When Medicaid Comes After the Family Home

The letter came from the state department of human services in July 2021. It expressed condolences for the loss of the recipient’s mother, who had died a few weeks earlier at 88.

Then it explained that the deceased had incurred a Medicaid debt of more than $77,000 and provided instructions on how to repay the money. “I was stunned,” said the woman’s 62-year-old daughter.

At first, she thought the letter might be some sort of scam. It wasn’t.

She asked not to be identified, because the case is unresolved and she doesn’t want to jeopardize her chances of getting the bill reduced. The New York Times has reviewed documentation substantiating her account.

The daughter moved into the family’s Midwestern home years earlier, when her widowed mother, who had vascular dementia, began to need assistance.

Her mother was well insured, with Medicare, a private supplemental “Medigap” policy and long-term care insurance. The only reason she enrolled in Medicaid was that she had signed up for a state program that allowed her daughter to receive modest payments for caregiving.

But that triggered additional monthly charges through a Medicaid managed care organization, and now the state wants that money back.

The practice dates to 1993, when Congress mandated that when Medicaid beneficiaries over age 55 have used long-term services, such as nursing homes or home care, states must try to recover those expenses from the beneficiaries’ estates after their deaths.

“Medicaid requires beneficiaries to spend down almost all their assets” to qualify for benefits, explained Eric Carlson, a directing attorney at Justice in Aging.

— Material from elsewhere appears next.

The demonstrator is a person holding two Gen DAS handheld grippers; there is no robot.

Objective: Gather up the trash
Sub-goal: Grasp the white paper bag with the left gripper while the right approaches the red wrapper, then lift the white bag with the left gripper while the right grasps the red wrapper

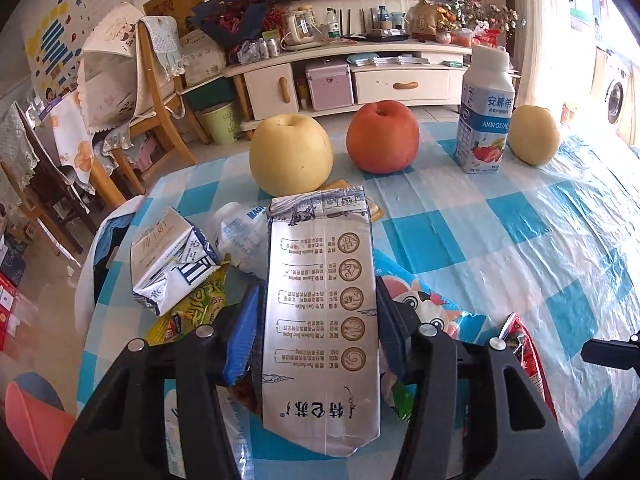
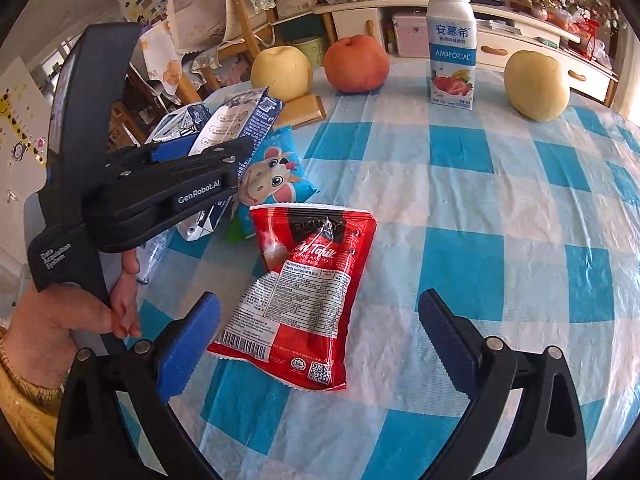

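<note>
My left gripper [image 1: 316,312] is shut on a flattened silver milk carton [image 1: 320,312] and holds it above the table's left side; it also shows in the right wrist view [image 2: 236,120]. My right gripper [image 2: 320,328] is open, its jaws on either side of a red snack packet [image 2: 300,292] lying flat on the checked tablecloth [image 2: 500,220]. More trash lies at the left: a crushed carton [image 1: 172,260], a green-yellow wrapper [image 1: 192,308], a white plastic wrapper [image 1: 240,236] and a blue cartoon packet [image 2: 276,172].
At the far edge stand two yellow pears [image 1: 290,156] [image 1: 534,134], a red apple [image 1: 382,138] and an upright yoghurt bottle [image 1: 486,112]. A wooden coaster [image 2: 304,110] lies under the left pear. Chairs [image 1: 152,92] and a TV cabinet [image 1: 360,80] stand beyond.
</note>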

Most states allow those eligible for Medicaid to retain assets worth only $2,000. But if a beneficiary owns a home, it can be exempt.

Still, if Medicaid has paid for long-term care and there’s money to be had after death, state agencies will come for the assets.

“If there’s going to be tens of thousands of dollars available for recovery, in most cases, it’s the house,” Mr. Carlson said. Surviving family members may have to sell the house to repay Medicaid, as the Midwestern daughter may be forced to do, or the state may seize the property.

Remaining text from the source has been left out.